■ **What you need to do**
Starting at the line that holds "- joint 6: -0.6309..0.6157" and stopping at the line that holds "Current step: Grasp", restate the records below word for word, with both of those lines included.

++++++

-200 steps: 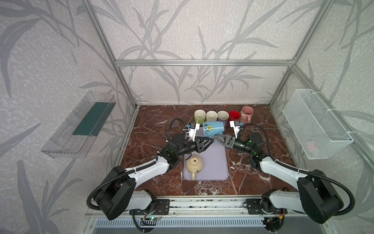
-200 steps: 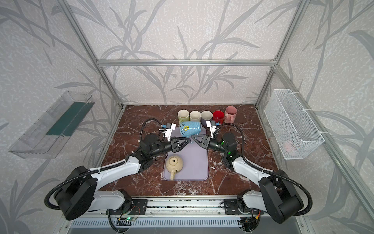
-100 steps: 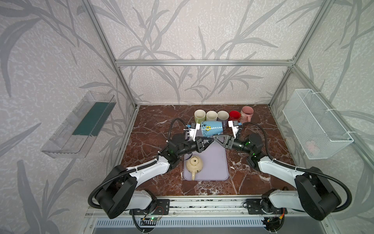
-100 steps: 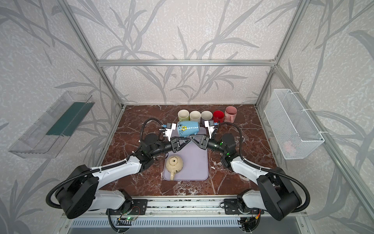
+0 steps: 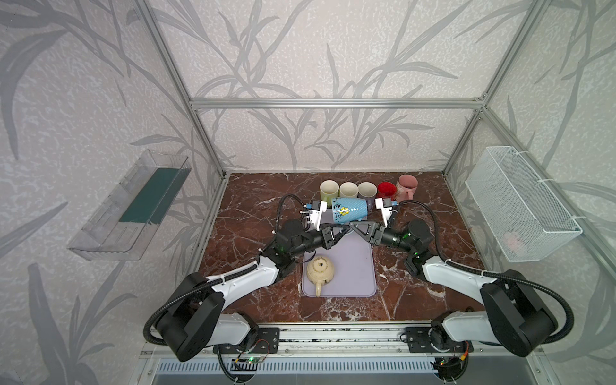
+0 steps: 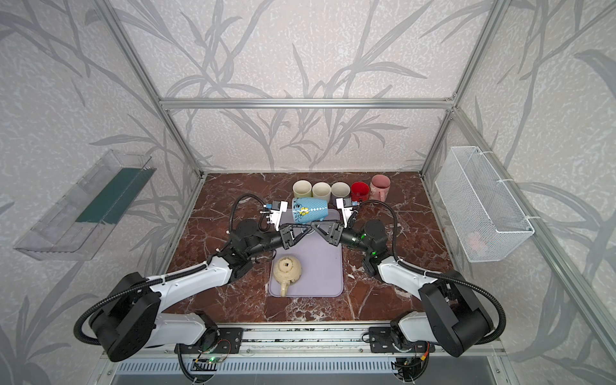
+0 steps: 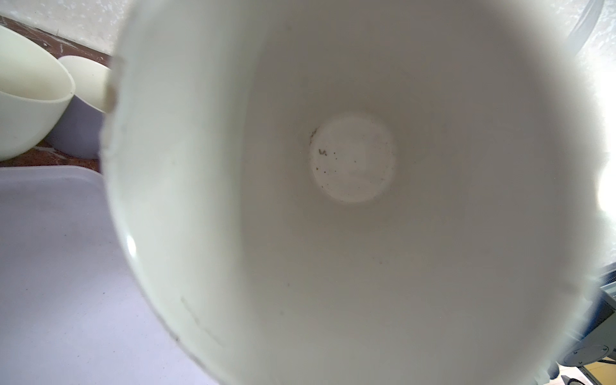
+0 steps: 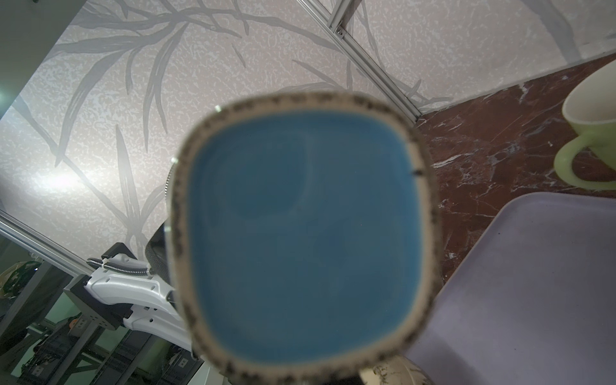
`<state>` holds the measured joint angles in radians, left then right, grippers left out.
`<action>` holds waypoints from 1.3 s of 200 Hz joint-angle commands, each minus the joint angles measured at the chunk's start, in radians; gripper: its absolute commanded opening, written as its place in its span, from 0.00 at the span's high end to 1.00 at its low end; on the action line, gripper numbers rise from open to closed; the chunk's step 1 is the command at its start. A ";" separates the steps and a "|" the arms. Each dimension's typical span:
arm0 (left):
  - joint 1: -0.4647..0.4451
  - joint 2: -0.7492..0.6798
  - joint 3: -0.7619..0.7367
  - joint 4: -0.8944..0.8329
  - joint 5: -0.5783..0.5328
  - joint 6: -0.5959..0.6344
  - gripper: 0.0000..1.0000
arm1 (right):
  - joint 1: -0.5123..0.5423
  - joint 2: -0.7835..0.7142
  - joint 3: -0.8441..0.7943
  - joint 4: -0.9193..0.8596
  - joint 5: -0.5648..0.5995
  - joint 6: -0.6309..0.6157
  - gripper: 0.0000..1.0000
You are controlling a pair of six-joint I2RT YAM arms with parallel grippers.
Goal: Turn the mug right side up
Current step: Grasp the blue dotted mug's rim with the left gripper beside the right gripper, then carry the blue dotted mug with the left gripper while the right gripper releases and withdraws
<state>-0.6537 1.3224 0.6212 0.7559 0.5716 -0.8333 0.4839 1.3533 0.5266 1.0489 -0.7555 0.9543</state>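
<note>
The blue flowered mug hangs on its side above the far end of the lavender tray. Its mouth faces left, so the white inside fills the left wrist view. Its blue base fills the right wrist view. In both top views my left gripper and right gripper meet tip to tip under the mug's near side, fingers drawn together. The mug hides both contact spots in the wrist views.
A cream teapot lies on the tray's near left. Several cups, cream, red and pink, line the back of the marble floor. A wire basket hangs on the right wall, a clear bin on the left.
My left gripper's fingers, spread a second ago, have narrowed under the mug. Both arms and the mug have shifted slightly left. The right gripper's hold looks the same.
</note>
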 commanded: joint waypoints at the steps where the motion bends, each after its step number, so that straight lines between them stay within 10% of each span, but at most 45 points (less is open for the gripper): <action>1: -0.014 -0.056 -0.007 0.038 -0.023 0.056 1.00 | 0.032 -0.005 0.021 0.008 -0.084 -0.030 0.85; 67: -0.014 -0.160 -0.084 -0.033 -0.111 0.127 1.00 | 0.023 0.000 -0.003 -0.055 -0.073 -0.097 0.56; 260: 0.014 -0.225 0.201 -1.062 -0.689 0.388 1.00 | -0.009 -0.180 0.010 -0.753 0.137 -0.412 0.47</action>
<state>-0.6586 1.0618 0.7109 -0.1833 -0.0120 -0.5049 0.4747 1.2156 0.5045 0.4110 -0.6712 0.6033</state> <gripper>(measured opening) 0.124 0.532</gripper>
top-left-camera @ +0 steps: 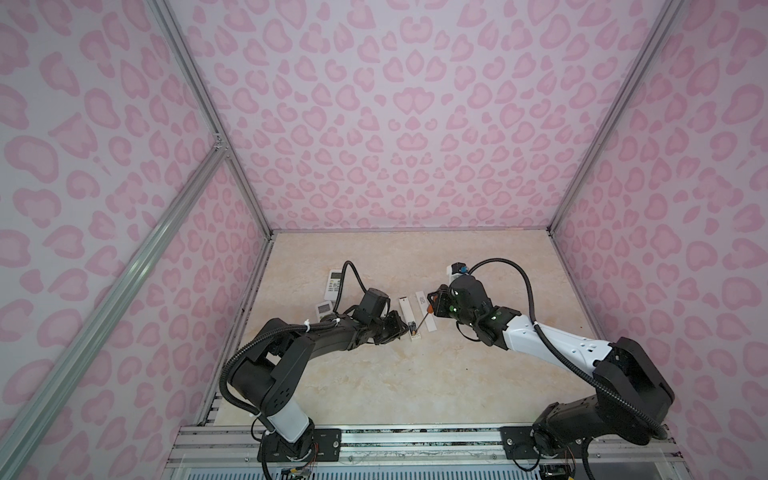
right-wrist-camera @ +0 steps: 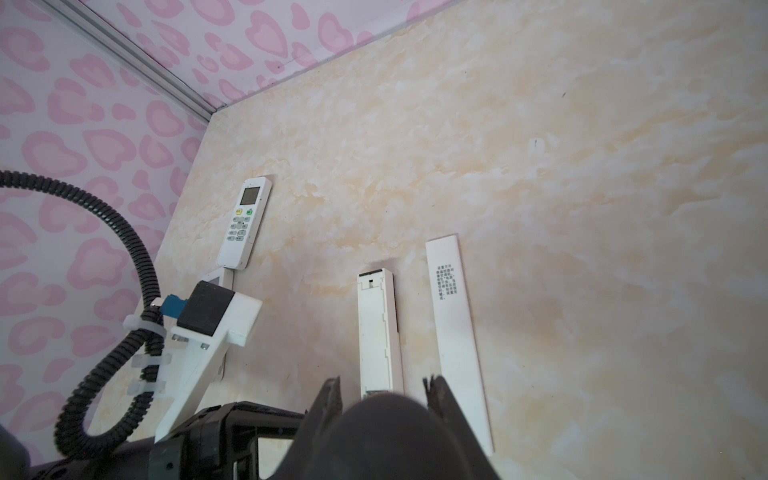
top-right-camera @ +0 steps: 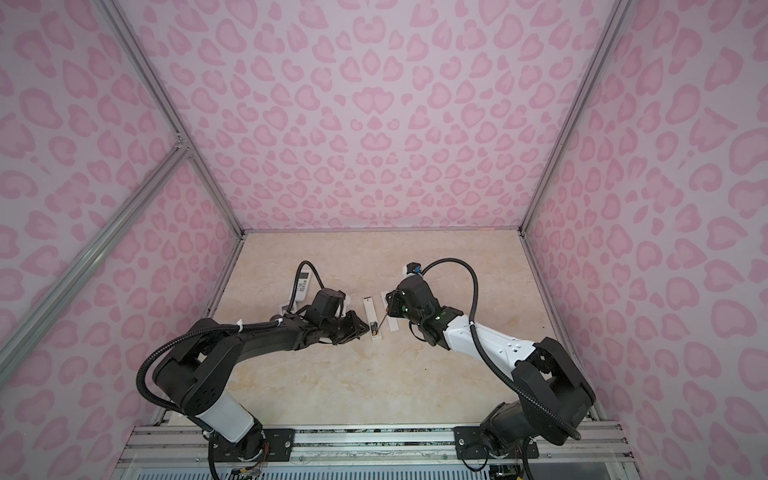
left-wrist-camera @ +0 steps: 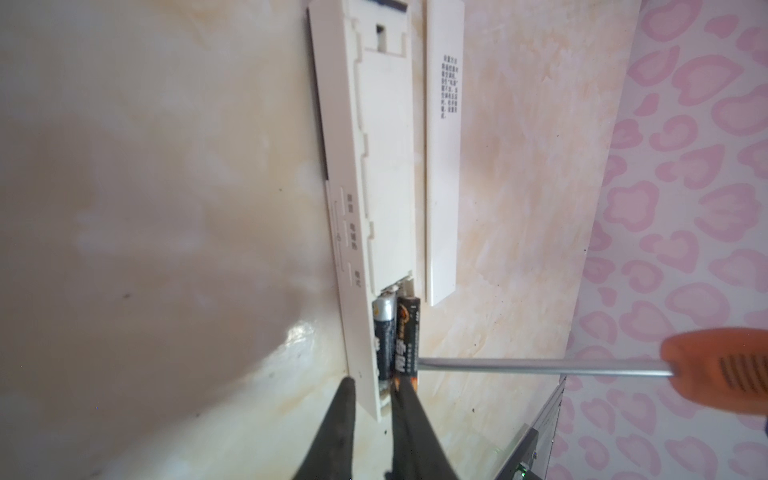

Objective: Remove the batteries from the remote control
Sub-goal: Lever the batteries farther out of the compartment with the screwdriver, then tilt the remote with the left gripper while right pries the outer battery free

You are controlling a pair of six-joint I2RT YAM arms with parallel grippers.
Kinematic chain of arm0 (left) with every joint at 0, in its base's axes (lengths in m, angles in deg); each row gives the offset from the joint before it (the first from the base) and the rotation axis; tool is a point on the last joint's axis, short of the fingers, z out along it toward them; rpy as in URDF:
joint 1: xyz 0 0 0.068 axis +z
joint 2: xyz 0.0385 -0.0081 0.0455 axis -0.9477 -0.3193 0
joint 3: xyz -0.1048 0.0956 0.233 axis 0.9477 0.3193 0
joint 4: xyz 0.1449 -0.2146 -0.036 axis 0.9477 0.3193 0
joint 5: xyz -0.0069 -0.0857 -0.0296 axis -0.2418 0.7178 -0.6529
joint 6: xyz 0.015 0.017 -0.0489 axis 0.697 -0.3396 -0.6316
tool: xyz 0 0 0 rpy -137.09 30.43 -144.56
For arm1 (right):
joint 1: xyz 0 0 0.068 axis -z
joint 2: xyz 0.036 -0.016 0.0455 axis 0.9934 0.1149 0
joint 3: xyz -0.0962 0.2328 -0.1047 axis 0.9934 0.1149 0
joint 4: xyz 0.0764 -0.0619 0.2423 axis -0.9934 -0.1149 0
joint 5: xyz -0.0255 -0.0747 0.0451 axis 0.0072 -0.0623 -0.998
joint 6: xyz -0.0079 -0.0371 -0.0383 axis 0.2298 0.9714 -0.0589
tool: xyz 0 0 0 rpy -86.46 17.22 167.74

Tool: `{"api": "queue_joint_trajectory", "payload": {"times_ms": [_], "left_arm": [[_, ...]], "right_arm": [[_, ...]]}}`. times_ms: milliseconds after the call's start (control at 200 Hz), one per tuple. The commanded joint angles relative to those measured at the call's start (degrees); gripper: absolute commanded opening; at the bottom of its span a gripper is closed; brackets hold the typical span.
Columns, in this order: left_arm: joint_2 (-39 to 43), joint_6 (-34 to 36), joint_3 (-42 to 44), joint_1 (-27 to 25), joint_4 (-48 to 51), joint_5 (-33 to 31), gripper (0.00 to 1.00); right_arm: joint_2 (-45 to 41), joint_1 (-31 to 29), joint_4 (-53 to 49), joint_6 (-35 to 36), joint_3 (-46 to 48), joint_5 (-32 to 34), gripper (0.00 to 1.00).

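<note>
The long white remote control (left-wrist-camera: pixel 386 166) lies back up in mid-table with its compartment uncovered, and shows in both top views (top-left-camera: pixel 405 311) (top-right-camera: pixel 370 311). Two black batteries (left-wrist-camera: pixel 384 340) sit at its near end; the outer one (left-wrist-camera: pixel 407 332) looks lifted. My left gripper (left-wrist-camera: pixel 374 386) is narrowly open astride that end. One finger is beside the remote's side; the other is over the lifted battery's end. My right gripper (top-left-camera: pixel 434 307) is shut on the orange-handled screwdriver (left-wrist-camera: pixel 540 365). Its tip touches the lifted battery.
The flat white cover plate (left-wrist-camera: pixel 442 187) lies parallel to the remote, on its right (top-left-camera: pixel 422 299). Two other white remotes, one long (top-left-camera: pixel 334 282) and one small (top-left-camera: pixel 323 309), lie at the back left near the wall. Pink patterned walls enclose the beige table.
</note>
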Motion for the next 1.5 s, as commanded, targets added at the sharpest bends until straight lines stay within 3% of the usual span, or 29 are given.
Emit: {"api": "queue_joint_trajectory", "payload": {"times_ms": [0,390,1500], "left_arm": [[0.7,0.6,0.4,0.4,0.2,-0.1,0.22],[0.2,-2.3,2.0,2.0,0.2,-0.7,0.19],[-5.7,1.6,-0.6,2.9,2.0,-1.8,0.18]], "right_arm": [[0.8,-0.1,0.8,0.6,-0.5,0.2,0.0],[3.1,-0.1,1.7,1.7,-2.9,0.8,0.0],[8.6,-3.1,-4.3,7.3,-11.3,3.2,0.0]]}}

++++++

■ **Response to this exercise**
  - joint 6: -0.6309..0.6157
  - gripper: 0.0000..1.0000
You are controlling a pair of six-joint I2RT YAM arms with parallel grippers.
Goal: Turn the mug right side up
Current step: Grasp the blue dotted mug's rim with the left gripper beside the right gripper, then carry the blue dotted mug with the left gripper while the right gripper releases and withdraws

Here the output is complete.